REQUIRED WORK: Repeat exactly, please, the lines that begin at the start of the listing and end at the line holding "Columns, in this".

MATERIAL PROVIDED:

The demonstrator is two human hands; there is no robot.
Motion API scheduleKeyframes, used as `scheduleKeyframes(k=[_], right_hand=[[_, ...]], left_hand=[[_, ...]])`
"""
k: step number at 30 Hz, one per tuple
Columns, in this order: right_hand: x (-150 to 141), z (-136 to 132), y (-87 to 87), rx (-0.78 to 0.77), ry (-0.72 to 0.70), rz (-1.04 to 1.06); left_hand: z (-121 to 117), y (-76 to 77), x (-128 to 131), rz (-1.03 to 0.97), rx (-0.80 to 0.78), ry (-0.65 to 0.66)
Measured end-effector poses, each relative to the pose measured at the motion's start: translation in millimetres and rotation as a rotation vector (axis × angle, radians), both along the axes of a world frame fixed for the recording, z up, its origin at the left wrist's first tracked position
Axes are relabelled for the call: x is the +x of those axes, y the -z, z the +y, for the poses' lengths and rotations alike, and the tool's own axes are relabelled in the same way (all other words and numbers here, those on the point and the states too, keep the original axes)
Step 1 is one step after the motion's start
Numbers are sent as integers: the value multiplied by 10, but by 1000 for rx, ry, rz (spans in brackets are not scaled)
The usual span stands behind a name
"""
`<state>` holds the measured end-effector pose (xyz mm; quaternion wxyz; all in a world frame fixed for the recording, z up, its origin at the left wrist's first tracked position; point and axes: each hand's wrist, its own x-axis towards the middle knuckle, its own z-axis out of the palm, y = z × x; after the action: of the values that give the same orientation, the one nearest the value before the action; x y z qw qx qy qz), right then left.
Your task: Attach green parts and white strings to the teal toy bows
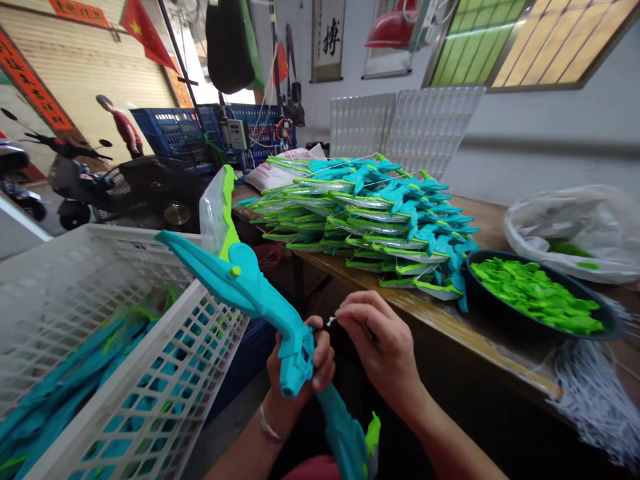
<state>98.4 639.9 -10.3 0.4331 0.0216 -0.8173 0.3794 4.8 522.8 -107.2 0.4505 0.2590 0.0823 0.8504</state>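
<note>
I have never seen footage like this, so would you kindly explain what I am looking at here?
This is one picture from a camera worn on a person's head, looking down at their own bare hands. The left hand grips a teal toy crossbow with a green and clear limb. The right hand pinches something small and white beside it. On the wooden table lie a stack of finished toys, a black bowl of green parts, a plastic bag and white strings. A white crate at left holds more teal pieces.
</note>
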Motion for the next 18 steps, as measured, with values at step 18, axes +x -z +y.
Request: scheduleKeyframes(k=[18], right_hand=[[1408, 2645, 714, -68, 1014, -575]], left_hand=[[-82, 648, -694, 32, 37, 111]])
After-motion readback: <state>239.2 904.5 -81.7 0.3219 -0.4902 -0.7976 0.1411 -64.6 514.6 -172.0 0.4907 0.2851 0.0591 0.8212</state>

RESPONSE AREA:
The demonstrator is two human hands; there is no robot.
Motion API scheduleKeyframes, used as `scheduleKeyframes(k=[_], right_hand=[[_, ...]], left_hand=[[_, ...]])`
"""
k: step number at 30 Hz, one per tuple
Columns, in this order: right_hand: x (-150 to 141), z (-136 to 132), y (-87 to 87), rx (-0.78 to 0.77), ry (-0.72 to 0.70), rz (-1.04 to 1.06); left_hand: z (-121 to 117), y (-76 to 77), x (-128 to 131), rz (-1.03 to 0.97), rx (-0.80 to 0.78), ry (-0.65 to 0.66)

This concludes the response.